BEGIN

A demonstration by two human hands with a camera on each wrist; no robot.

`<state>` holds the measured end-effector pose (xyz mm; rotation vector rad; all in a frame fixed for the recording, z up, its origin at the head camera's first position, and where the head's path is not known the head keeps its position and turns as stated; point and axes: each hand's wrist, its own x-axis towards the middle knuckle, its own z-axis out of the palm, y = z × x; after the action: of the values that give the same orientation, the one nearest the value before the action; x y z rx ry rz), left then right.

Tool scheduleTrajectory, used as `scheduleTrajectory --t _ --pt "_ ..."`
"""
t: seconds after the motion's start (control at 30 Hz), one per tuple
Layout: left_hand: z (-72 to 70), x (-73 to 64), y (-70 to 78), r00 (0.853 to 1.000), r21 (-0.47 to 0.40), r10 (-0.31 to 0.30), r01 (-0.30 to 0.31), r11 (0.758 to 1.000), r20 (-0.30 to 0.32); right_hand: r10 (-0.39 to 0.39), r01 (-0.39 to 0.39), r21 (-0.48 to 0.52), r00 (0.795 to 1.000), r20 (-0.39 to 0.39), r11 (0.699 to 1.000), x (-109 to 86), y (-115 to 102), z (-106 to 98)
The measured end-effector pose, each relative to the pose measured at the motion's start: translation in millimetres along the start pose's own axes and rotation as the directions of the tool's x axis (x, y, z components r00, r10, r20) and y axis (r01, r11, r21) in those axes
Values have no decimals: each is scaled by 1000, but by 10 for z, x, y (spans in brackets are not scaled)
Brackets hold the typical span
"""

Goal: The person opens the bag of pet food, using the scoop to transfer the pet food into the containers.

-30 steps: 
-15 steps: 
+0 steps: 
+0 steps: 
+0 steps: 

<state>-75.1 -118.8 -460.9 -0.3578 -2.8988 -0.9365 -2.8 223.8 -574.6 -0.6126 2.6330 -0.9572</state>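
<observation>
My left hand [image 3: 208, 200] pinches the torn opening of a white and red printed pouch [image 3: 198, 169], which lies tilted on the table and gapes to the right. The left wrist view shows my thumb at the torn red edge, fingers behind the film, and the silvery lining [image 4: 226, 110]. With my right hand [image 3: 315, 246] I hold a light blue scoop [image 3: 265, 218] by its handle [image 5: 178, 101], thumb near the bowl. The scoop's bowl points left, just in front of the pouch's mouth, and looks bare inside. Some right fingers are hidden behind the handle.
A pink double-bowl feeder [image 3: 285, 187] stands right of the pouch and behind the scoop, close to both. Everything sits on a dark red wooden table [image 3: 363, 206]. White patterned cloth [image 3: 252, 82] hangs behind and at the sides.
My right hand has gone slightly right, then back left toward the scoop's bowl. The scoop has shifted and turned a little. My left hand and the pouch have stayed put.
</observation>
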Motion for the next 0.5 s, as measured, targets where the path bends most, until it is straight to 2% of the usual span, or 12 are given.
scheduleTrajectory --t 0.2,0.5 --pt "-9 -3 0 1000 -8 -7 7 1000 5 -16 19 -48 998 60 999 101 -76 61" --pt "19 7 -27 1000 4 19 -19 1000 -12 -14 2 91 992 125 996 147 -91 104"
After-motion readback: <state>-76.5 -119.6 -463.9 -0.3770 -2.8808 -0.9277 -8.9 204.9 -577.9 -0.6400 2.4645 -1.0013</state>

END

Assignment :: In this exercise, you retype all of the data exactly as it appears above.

Output for this exercise ::
A demonstration by two human hands with a camera on each wrist; no robot.

`<state>` holds the measured end-effector pose (xyz mm; rotation vector rad; all in a frame fixed for the recording, z up, its origin at the head camera's first position, and where the head's path is not known the head keeps its position and turns as stated; point and axes: each hand's wrist, its own x-axis towards the middle knuckle, its own z-axis out of the palm, y = z × x; after the action: of the values that give the same orientation, the one nearest the value before the action; x y z rx ry rz), left then right.

Tool scheduleTrajectory, used as `scheduleTrajectory --t _ --pt "_ ..."`
"""
t: seconds after the motion's start (control at 30 Hz), one per tuple
Layout: left_hand: z (-72 to 70), x (-73 to 64), y (-70 to 78), r00 (0.853 to 1.000), r21 (-0.47 to 0.40), r10 (-0.31 to 0.30), r01 (-0.30 to 0.31), r11 (0.758 to 1.000), r20 (-0.30 to 0.32); right_hand: r10 (-0.39 to 0.39), r01 (-0.39 to 0.39), r21 (-0.48 to 0.52), r00 (0.795 to 1.000), r20 (-0.39 to 0.39), r11 (0.699 to 1.000), x (-109 to 86), y (-115 to 102), z (-106 to 98)
The measured end-effector pose, each relative to the pose measured at the motion's start: translation in millimetres along the start pose's own axes and rotation as the directions of the tool's x axis (x, y, z components r00, r10, r20) and y axis (r01, r11, r21) in those axes
Values have no decimals: each is scaled by 1000, but by 10 for z, x, y (spans in brackets are not scaled)
Brackets hold the typical span
"""

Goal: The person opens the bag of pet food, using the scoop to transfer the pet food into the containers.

-30 steps: 
-15 steps: 
+0 steps: 
+0 steps: 
+0 steps: 

<state>-75.1 -118.8 -460.9 -0.3578 -2.8988 -0.9365 -2.8 223.8 -574.6 -0.6126 2.6330 -0.9572</state>
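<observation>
My left hand [image 3: 208, 200] pinches the torn opening of a white and red printed pouch [image 3: 198, 169], which lies tilted on the table and gapes to the right. The left wrist view shows my thumb at the torn red edge, fingers behind the film, and the silvery lining [image 4: 226, 110]. With my right hand [image 3: 315, 246] I hold a light blue scoop [image 3: 265, 218] by its handle [image 5: 178, 101], thumb near the bowl. The scoop's bowl points left, just in front of the pouch's mouth, and looks bare inside. Some right fingers are hidden behind the handle.
A pink double-bowl feeder [image 3: 285, 187] stands right of the pouch and behind the scoop, close to both. Everything sits on a dark red wooden table [image 3: 363, 206]. White patterned cloth [image 3: 252, 82] hangs behind and at the sides.
My right hand has gone slightly right, then back left toward the scoop's bowl. The scoop has shifted and turned a little. My left hand and the pouch have stayed put.
</observation>
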Motion for the next 0.5 s, as measured, targets where the path bends most, until it is straight to 2% of the usual span, or 12 are given.
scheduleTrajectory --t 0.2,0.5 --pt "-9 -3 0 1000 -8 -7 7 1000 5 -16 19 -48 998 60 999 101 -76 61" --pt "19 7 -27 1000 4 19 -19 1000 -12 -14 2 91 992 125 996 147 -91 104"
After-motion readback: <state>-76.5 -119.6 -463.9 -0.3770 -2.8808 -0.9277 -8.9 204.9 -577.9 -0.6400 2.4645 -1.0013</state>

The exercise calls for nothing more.